**Aim of the exercise**
Copy out the data word for word. The images are not part of the copy.

**Given data**
********

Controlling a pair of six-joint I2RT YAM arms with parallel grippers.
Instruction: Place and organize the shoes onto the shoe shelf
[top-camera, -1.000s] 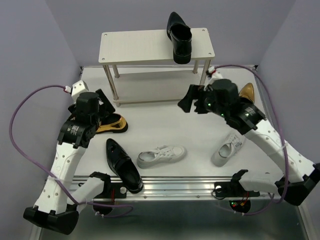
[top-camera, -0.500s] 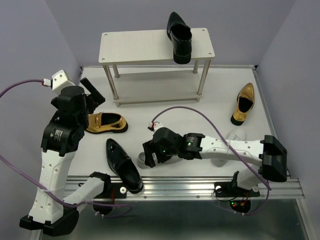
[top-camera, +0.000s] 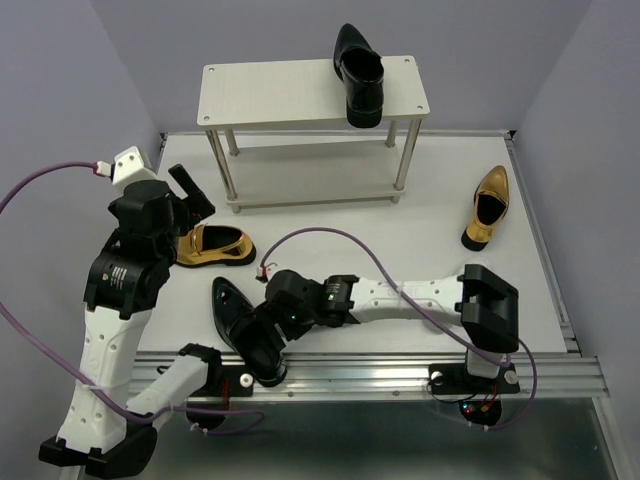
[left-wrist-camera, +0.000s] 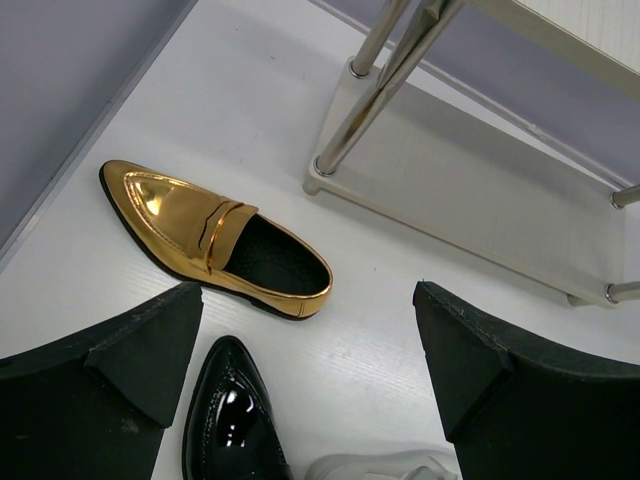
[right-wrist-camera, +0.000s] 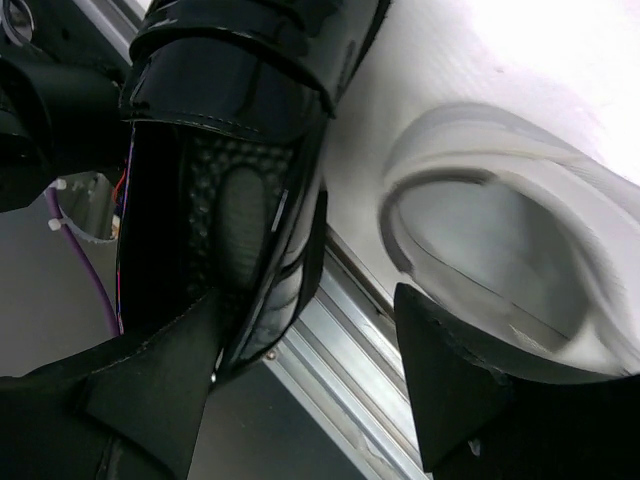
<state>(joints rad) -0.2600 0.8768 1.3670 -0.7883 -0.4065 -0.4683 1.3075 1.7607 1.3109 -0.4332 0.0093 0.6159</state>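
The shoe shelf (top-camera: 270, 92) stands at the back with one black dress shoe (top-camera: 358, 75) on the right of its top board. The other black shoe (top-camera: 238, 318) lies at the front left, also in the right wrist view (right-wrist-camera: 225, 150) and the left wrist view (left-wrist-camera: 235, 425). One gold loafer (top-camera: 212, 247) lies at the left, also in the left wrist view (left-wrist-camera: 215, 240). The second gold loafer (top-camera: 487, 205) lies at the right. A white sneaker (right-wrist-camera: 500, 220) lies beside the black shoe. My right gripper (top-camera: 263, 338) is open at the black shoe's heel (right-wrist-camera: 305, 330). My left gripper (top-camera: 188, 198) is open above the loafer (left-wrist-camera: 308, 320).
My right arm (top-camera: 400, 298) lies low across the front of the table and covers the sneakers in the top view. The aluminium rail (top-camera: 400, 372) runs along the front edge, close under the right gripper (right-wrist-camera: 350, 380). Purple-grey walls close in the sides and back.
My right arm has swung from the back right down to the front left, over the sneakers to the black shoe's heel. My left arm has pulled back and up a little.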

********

**Answer to this task**
Controlling a pair of six-joint I2RT YAM arms with parallel grippers.
Instruction: Place and organize the shoes onto the shoe shelf
[top-camera, -1.000s] 
[top-camera, -0.500s] 
[top-camera, +0.000s] 
[left-wrist-camera, +0.000s] 
[right-wrist-camera, +0.000s] 
<state>(joints rad) -0.2600 0.8768 1.3670 -0.7883 -0.4065 -0.4683 1.3075 1.7607 1.3109 -0.4332 0.0093 0.6159</state>
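The shoe shelf (top-camera: 270, 92) stands at the back with one black dress shoe (top-camera: 358, 75) on the right of its top board. The other black shoe (top-camera: 238, 318) lies at the front left, also in the right wrist view (right-wrist-camera: 225, 150) and the left wrist view (left-wrist-camera: 235, 425). One gold loafer (top-camera: 212, 247) lies at the left, also in the left wrist view (left-wrist-camera: 215, 240). The second gold loafer (top-camera: 487, 205) lies at the right. A white sneaker (right-wrist-camera: 500, 220) lies beside the black shoe. My right gripper (top-camera: 263, 338) is open at the black shoe's heel (right-wrist-camera: 305, 330). My left gripper (top-camera: 188, 198) is open above the loafer (left-wrist-camera: 308, 320).
My right arm (top-camera: 400, 298) lies low across the front of the table and covers the sneakers in the top view. The aluminium rail (top-camera: 400, 372) runs along the front edge, close under the right gripper (right-wrist-camera: 350, 380). Purple-grey walls close in the sides and back.
My right arm has swung from the back right down to the front left, over the sneakers to the black shoe's heel. My left arm has pulled back and up a little.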

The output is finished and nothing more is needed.